▶ **What you are asked to do**
Every record below is to be retyped exactly, with the pictures left out.

▶ **Available data**
[Start of section]

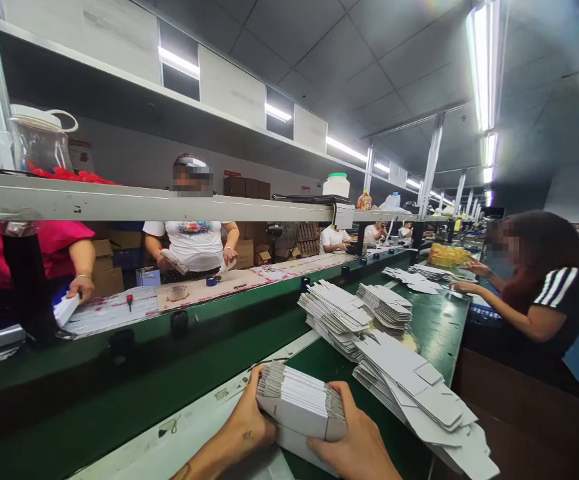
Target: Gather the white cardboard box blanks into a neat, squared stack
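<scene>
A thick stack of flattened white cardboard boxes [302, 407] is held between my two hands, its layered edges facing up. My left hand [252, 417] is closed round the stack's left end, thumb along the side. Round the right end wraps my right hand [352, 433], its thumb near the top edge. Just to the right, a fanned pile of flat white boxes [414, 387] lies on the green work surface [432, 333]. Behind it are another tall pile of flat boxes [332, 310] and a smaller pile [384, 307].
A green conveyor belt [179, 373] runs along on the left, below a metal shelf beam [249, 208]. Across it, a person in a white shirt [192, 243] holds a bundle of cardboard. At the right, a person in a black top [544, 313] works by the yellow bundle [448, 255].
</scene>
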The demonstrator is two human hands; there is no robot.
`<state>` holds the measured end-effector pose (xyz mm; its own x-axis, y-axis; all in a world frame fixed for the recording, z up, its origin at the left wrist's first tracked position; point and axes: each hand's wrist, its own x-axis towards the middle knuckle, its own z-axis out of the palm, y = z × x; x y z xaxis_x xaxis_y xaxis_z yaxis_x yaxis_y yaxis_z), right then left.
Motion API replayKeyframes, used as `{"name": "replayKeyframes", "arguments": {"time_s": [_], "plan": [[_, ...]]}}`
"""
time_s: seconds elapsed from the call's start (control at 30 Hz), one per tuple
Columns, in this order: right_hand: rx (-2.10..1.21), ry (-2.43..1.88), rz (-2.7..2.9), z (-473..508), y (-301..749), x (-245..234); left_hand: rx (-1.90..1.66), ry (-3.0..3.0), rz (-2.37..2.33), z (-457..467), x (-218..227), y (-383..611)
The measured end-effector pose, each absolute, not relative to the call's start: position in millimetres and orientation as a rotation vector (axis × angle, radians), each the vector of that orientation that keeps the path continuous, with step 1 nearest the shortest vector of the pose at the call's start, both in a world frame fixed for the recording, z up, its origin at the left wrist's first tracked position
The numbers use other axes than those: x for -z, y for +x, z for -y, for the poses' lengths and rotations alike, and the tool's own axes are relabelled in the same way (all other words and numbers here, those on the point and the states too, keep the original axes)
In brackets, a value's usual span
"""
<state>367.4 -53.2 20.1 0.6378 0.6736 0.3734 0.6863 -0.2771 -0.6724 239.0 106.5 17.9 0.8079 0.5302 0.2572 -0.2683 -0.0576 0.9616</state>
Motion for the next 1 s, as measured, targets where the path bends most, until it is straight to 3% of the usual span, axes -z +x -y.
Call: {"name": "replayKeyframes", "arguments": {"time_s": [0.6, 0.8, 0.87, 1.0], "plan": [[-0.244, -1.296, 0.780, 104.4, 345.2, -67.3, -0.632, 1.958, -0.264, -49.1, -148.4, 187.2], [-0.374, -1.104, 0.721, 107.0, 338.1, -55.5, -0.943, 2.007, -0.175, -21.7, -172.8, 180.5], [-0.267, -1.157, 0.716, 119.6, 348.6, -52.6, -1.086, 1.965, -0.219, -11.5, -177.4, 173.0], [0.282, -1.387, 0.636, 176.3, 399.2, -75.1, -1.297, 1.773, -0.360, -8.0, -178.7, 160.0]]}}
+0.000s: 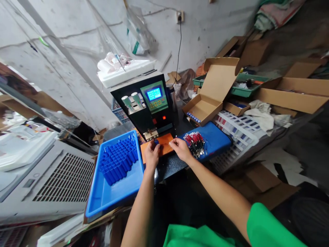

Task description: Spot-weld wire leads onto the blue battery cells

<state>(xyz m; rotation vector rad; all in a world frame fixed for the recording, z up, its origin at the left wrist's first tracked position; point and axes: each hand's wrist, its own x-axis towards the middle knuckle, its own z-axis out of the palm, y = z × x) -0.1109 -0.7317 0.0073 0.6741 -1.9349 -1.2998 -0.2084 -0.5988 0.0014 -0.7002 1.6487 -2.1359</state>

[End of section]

▶ **Solution to the exercise**
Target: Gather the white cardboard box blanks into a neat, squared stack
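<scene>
A thick stack of flattened white cardboard boxes [302, 407] is held between my two hands, its layered edges facing up. My left hand [252, 417] is closed round the stack's left end, thumb along the side. Round the right end wraps my right hand [352, 433], its thumb near the top edge. Just to the right, a fanned pile of flat white boxes [414, 387] lies on the green work surface [432, 333]. Behind it are another tall pile of flat boxes [332, 310] and a smaller pile [384, 307].
A green conveyor belt [179, 373] runs along on the left, below a metal shelf beam [249, 208]. Across it, a person in a white shirt [192, 243] holds a bundle of cardboard. At the right, a person in a black top [544, 313] works by the yellow bundle [448, 255].
</scene>
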The demonstrator is two human hands; there is no robot.
`<state>` holds the measured end-effector pose (xyz mm; its own x-axis, y-axis; all in a world frame fixed for the recording, z up, its origin at the left wrist's first tracked position; point and axes: each hand's wrist, its own x-axis towards the middle knuckle, its own z-axis out of the palm, y = z × x; x y z xaxis_x xaxis_y xaxis_z yaxis_x yaxis_y yaxis_z), right then left.
Motion API replayKeyframes, used as `{"name": "replayKeyframes", "arguments": {"time_s": [_], "plan": [[_, ...]]}}`
"""
time_s: seconds elapsed from the call's start (control at 30 Hz), one per tuple
Columns, in this order: right_hand: rx (-2.10..1.21), ry (-2.43..1.88), rz (-2.7..2.9), z (-473..508), y (-301..749), x (-245..234); left_hand: rx (-1.90..1.66), ry (-3.0..3.0), rz (-2.37..2.33), z (-457..467), x (-218..227), y (-383..611)
The measured end-effector pose, each absolute, not relative to the call's start: position in millimetres and orientation as a rotation vector (axis × angle, radians), each the vector of that orientation that keeps the path continuous, with step 1 nearest the shortest vector of the pose at the call's start, both in a world frame fixed for the recording, z up, its origin at the left wrist's first tracked position
The numbers use other axes than those: x for -z, y for +x, z for -y, for the poses' lengths and rotations alike, and the tool's own axes are relabelled in the same way (all other words and numbers here, those on the point and the states too, keep the original axes)
In brackets, a value's usual span
"""
<state>367.4 -53.2 20.1 0.6378 0.6736 0.3734 0.6863 -0.2771 -0.6724 239.0 106.5 17.9 0.8079 0.5302 0.2572 -0.2683 -0.0576 0.9616</state>
Motion for the next 1 s, as measured, targets where the path bends most, until it is straight to 3% of the usual span, axes -z +x -y.
Call: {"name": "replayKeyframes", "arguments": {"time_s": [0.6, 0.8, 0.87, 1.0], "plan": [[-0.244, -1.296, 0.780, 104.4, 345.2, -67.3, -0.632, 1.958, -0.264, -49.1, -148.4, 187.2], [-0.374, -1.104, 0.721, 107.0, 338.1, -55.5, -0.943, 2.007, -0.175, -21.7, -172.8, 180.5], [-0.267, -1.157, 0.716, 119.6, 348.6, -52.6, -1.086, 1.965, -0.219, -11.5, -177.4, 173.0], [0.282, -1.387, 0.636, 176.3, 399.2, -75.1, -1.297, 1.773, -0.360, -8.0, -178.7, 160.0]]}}
+0.000s: 

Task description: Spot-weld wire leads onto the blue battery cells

<state>(xyz m; rotation vector rad; all in a world frame fixed for the recording, z up, its origin at the left wrist's first tracked position; point and axes: each hand's wrist, its own x-axis towards the middle knuckle, its own z-axis out of the palm, y = z × x) -0.1109 -0.7317 0.0073 0.6741 -1.9349 -1.2998 -0.2084 -0.5988 0.0014 -0.7002 1.6487 -2.1359</state>

This response is complete, and nothing else is pending.